For all you "no-notoriety" cross country folks, the runners do it without notoriety because nobody cares about cross country. Running, in and of itself, is barely a sport. If it is one at all. It's like golf, without the denoument.

DF Quarter Horse

Rage

Sherri said...

this comes from my ol man who is a high school football coach here in edinburg (was in austin prior)...

the school coaches pick their players that they want to participate in 7 on 7 football. some schools will have multiple teams - our school sent 3 teams... varsity, jv, and freshman.

high school coaches are supposed to be completely separate from 7 on 7. the teams are usually coached by a member of the community who generally has some coaching experience.

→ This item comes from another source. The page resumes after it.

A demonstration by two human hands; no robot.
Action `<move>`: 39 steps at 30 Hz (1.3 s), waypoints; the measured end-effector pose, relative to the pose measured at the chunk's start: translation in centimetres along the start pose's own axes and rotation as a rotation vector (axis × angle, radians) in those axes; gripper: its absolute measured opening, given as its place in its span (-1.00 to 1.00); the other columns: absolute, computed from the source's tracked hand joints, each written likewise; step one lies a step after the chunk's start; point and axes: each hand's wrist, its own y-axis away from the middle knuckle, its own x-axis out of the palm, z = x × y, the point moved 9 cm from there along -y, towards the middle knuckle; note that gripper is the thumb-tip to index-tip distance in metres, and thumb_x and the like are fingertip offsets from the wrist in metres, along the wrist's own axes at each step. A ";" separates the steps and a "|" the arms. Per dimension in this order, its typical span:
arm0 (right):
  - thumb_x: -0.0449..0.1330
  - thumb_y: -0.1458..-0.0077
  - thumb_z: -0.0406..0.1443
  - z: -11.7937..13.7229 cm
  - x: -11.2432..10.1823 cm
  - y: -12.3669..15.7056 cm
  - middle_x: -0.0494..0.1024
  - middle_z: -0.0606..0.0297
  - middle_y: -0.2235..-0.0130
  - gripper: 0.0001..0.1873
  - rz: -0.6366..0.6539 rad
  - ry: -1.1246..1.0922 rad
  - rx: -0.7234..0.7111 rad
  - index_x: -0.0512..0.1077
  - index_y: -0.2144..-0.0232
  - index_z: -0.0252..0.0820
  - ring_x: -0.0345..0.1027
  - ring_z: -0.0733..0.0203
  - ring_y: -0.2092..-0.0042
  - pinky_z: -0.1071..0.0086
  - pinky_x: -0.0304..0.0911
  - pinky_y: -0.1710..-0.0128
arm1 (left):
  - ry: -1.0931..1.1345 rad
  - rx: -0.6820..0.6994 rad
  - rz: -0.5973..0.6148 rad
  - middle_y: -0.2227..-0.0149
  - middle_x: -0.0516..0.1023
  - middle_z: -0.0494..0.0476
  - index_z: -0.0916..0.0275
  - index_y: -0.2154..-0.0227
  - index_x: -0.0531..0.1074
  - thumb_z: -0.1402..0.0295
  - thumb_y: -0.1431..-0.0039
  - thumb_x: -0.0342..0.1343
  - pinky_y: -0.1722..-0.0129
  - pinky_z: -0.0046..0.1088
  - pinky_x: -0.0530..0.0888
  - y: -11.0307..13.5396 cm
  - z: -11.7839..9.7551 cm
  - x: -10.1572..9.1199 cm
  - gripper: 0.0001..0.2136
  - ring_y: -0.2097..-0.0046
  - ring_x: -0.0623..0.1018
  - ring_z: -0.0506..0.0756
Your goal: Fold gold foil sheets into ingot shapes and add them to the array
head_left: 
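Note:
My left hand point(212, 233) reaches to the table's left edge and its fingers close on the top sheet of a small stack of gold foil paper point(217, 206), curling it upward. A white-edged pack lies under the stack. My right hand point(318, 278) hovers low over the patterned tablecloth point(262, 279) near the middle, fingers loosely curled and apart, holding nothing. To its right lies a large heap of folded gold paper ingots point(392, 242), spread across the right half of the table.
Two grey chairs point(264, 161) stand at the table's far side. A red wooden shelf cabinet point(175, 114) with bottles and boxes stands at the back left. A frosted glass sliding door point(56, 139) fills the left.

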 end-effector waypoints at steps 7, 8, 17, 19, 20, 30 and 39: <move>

as for pay, some programs require the athletes to pay... much of the time a community organization will pay for the athletes - around here, the boys & girls club has paid for the players to participate...

Anonymous said...

Contact football should be banned for kids under 18. Parents should take control and prohibit their kids from participating. They won't and banning is unlikely. So kids will continue to have life debilitating injuries. Too bad.

Anonymous said...

My nephew ran cross country and stayed in great shape.Came in second in the F T Worth marathon the first tim he ran it.Is a terrific surgeon now but not a million dollar contract.I can only think of six people in Wise county that made any kind of money in sports.See a lot of them hobble into the cafes with their trick knees an ect.Most are overweight and out of shape now.Just saying

Anonymous said...

It violates the sprit of the UIL rules against year round sports! You should not be able to require someone to volinter to show up for a game if they have other things to do. Most coaches have so little knowlege of human anatomy & physiology as to the fact that young kids need time between hard workouts to let their bodies heal to prvent longterm injury. I have know many coaches that don't seem to care about the student athlete after they have a career ending injury, they are of no use to them or their program. P.S. It is just as bad with girls basketball!

Anonymous said...

The wussification of America is amazing. There are far more people who played football and weren't injured at all. But lets just change everything because someone might get hurt. What a bunch of cry babies.

Anonymous said...

The wussification of America is amazing.

This is what I think every time someone calls Rascal Flats, Lady Antebellum, The Band Perry, or that gay bald guy "country" music.

Rage

Anonymous said...

Damn, I agreed with Rage on two consecutive posts! I must have spent a night or two with "Wendell" or something.

Anonymous said...

I did 7 on 7 during the spring and summer when I was in high school. I went to Bridgeport. We all enjoyed it because the coaches wern't there. We called our own plays. The coaches just let us know when and where the tournaments were.